As I previously posted, I spent last week at the ILTA conference in Orlando. Like just about every legal tech discussion and conference these days, talk about generative AI and its uses in the substantive end of law practice dominated. Lost in all this hype, though, a quiet revolution is going on with the use of AI and automation in the business end of the practice of law. Lots of developments to ease the burden of back office stuff like billing, collections, intake, and the like. All the administrative tasks that can’t be billed for but significantly impact the firm’s profitability.
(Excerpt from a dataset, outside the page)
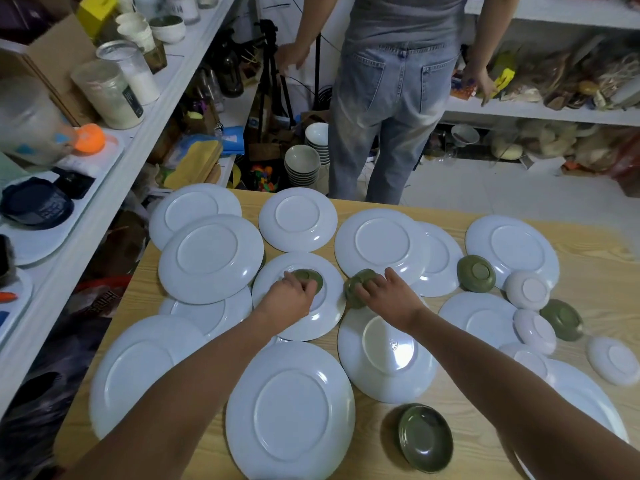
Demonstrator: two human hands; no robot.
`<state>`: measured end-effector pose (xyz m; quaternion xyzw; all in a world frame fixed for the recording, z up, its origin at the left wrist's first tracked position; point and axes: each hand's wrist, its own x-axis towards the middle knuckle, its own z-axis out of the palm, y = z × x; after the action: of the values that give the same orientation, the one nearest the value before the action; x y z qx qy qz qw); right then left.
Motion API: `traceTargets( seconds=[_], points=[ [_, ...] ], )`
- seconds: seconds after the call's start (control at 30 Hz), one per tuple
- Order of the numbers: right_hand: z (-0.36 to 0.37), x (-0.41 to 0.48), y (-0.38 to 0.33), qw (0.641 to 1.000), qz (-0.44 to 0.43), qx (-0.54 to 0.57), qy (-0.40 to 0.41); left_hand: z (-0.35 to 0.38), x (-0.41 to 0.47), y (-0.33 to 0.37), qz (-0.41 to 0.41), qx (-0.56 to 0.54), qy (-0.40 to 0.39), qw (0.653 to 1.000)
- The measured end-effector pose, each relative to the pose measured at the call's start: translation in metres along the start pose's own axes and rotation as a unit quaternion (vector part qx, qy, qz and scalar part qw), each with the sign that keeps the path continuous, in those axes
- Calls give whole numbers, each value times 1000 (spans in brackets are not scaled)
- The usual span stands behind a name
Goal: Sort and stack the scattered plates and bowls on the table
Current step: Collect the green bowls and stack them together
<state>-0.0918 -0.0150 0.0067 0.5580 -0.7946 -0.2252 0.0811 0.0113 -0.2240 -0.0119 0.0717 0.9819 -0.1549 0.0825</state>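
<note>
The left hand (294, 294) reaches forward at frame centre, its arm stretched up from the lower left. Its fingers are curled over a first green bowl (311, 277), which sits upside down on a white plate (323, 317). The right hand (384, 292), its arm coming from the lower right, curls its fingers round a second green bowl (356, 289) just right of that plate.

A round stamp (393, 345) on the underside of the plate below the right hand is too small to read. The dark label on a jar (114, 95) at upper left is also illegible.

On the wooden table (595, 278) lie at least thirteen large white plates, face down and many overlapping. There are four small white dishes (528, 289) at the right. Besides the two held green bowls, two more lie overturned at the right (476, 273). What looks like a nested upright pair (426, 438) stands at lower centre.

Another person (391, 98) stands at top centre, back turned.
</note>
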Motion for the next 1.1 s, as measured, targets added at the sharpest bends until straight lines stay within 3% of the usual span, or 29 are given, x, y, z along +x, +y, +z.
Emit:
traceTargets(
  seconds=[0.17, 0.27, 0.37, 0.47, 0.57, 0.67, 0.77, 0.97, 1.1],
  points=[
    [-4, 0, -1, 999, 42, 17, -11, -5, -2, -7, -49, 46, -7, 998],
    [-10, -3, -2, 995, 89, 49, -19, -15, 1, -13, -88, 47, 27, 995],
    [-14, -4, -4, 988, 139, 55, -38, -22, 3, -17, -161, -29, 41, 986],
    [-16, -7, -2, 980, 169, 54, -86, -22, -2, -19, -272, -108, 0, 956],
    [-13, -15, 1, 967, 207, 91, -115, -12, -3, -9, -315, -165, -32, 934],
    [-7, -29, 3, 949, 255, 123, -139, -10, -6, 5, -368, -274, -38, 888],
    [2, -47, 4, 913, 339, 185, -132, -14, -8, 27, -379, -393, -50, 836],
    [24, -96, 0, 795, 513, 300, -122, -38, -25, 109, -315, -512, -85, 794],
    [31, -135, -11, 752, 553, 341, -110, -49, -42, 163, -269, -592, -127, 749]
  ],
)
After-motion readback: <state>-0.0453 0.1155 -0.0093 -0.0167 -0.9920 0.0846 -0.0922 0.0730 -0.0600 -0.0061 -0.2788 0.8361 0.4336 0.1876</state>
While at ILTACon, I had the chance to talk to Doug Matthews, the Chief Product Officer of Aderant, a legal business management provider. Matthews was enthusiastic about some of these new administration use cases. As an example of the new, more sophisticated back office tools, Aderant launched an electronic automated billing platform called Onyx earlier this year. This platform takes such things as billing guidelines and automates their application into the pre-bill process.
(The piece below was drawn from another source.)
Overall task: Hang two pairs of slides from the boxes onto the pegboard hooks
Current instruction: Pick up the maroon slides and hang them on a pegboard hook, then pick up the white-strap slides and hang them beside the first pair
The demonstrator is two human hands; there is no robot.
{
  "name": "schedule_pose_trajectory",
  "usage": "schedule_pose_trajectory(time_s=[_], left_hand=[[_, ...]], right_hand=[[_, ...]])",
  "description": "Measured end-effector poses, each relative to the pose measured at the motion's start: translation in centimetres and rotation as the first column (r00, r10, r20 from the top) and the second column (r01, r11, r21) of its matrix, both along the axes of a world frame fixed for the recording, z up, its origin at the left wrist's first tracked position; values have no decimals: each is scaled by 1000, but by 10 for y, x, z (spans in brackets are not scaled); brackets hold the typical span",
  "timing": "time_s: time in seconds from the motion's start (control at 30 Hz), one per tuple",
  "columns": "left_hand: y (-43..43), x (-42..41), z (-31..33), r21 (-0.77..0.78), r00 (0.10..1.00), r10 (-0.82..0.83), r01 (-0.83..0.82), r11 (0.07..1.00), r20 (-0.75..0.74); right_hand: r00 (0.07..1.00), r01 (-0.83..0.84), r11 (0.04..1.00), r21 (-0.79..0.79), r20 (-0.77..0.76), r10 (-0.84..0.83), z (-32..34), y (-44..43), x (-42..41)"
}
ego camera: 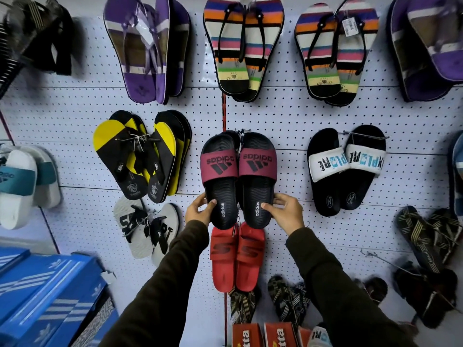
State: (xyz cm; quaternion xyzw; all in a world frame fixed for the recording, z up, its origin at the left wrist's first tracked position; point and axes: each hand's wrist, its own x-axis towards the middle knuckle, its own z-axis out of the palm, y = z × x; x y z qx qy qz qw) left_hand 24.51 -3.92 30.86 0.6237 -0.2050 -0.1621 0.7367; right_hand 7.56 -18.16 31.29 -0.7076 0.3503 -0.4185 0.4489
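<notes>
A pair of black adidas slides with maroon straps hangs toe-up at the middle of the white pegboard, its top edge at a metal hook. The person's left hand grips the heel end of the left slide, thumb on the footbed and fingers curled behind the sole. The right hand holds the heel of the right slide the same way, thumb pressed beside the printed adidas word. Both arms wear dark sleeves.

Directly below the held pair hang red slides, their tops overlapped by its heels. To the right hang black slides with white lettered straps; to the left, yellow-and-black flip-flops, and grey flip-flops under them. Striped flip-flops and purple flip-flops fill the row above. Blue adidas shoe boxes are stacked at the lower left, and red boxes show at the bottom edge.
</notes>
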Motion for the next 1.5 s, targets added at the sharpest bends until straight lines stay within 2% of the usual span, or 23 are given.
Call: schedule_pose_trajectory(time_s=[0.23, 0.47, 0.63, 0.77, 0.9, 1.03, 1.13, 1.23, 1.3, 1.43, 1.5], left_hand=[[-6, -15, -17, 23, 993, 106, -107, 994, 59], [0, -54, -75, 61, 979, 192, -188, 980, -68], [-7, -106, -129, 159, 982, 87, -60, 985, -167], [-13, -154, -177, 296, 991, 17, 23, 955, -132], [-13, -198, -225, 500, 976, -142, 205, 841, -163], [-10, -230, -273, 701, 933, -296, 350, 621, -204], [-17, -250, -297, 743, 899, -289, 436, 508, -330], [-29, -265, -315, 783, 863, -355, 486, 387, -360], [-39, -275, -326, 793, 847, -393, 498, 350, -359], [-54, -287, -337, 872, 842, -459, 426, 240, -284], [-58, -291, -341, 872, 840, -444, 439, 217, -312]], right_hand=[[1000, 1, 998, 56, -19, 0, -21, 19, 0], [993, -6, 994, 106, -114, 18, -72, 31, -40], [972, 48, 978, 201, -237, 1, -122, 28, -91], [946, 126, 943, 307, -323, -21, -168, 22, -142], [888, 258, 884, 391, -456, -58, -216, 22, -200], [755, 409, 817, 406, -654, -53, -263, 28, -252], [679, 520, 664, 538, -732, 62, -290, 33, -279], [673, 520, 643, 562, -733, 97, -311, 36, -293], [682, 504, 645, 575, -723, 111, -321, 39, -296], [771, 499, 584, 640, -636, 39, -339, 38, -295], [813, 500, 532, 684, -582, -15, -346, 36, -296]])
The result is fewer write-offs for failure to comply with billing guidelines. That’s important because, in large firms, there can be numerous billing guidelines across the client mix. These guidelines are not consistent, and manual compliance takes time. This time is often exaggeerated since compliance with guidelines by timekeepers, especially in the heat of battle, can be spotty.
As Matthews also pointed out, the guidelines are often negotiated by different lawyers than the timekeepers on a given matter. Sometimes, the guidelines can vary by individual matter. So, keeping up with these can be time sink for lawyers who would much rather be working on billable matters than fussing with obscure guidelines. But failure to heed guidelines can result in reductions in bills and reduced revenue for the firms. Over time, these reductions can add up.
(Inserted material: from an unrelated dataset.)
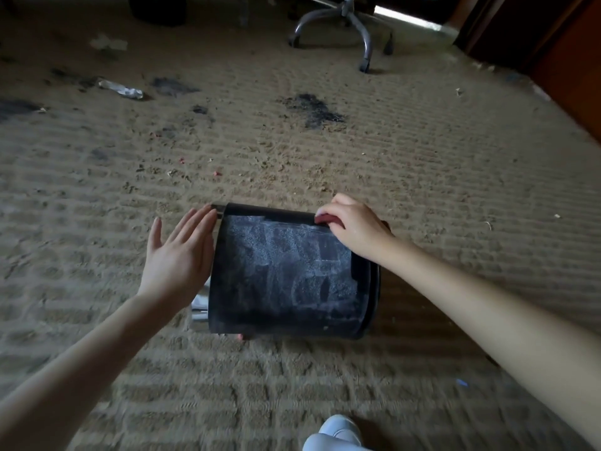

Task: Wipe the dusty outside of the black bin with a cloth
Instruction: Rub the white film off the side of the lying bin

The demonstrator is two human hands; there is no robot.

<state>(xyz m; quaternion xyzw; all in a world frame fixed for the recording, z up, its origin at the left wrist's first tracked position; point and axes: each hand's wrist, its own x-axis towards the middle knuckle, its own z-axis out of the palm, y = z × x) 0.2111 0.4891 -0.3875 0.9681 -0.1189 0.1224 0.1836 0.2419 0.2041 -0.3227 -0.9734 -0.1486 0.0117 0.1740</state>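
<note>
The black bin (286, 275) lies on its side on the carpet, its upward face grey with dust and streaked with wipe marks. A dark, dust-free band runs along its far edge. My left hand (179, 252) lies flat with straight fingers against the bin's left end. My right hand (351, 227) grips a small red cloth (325, 219) and presses it on the bin's far right corner. Most of the cloth is hidden under my fingers.
Tan carpet (325, 151) is littered with crumbs and dark stains (312, 109). A crumpled wrapper (122, 89) lies far left. An office chair base (344, 24) stands at the back, wooden furniture (559, 50) at the far right. A white shoe (338, 434) shows at the bottom.
</note>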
Aderant also offers electronic and paperless billing solutions that make getting bills out easier and reduce the time lawyers need to spend on them in general. I can tell from experience that for most lawyers, reviewing bills is the bane of their existence. Getting bills out sooner and with less lawyer time means increased revenue.
Aderant also offers programs to capture and manage expenses and ensure proper collection, among other things. These programs are all designed, as Matthews puts it, to “make the CFO’s job easier.
Back office tasks, if not done or done poorly, can doom a firm.
These programs are emblematic of what AI and data can do for what lawyers often see as mundane administrative tasks. But these tasks, if not done or done poorly, can doom a firm. For example, there may be ways to better determine the cost of taking certain types of work and matters in the first place. Similar programs could also be used to determine the experience and skill set of lawyers in a firm by looking at what they have billed for and how much time they spend on specific tasks. From there, firm management could make better decisions on how to staff matters.
Profitability is the third rail in lots of law firms
AI could also automate financial reviews to better forecast and determine the profitability of individual partners. Profitability is the third rail in lots of law firms. How do you measure individual profitability? Is a lawyer billing $3 million or more a year at $300 an hour more profitable than one who bills less overall per year but at a substantially higher rate?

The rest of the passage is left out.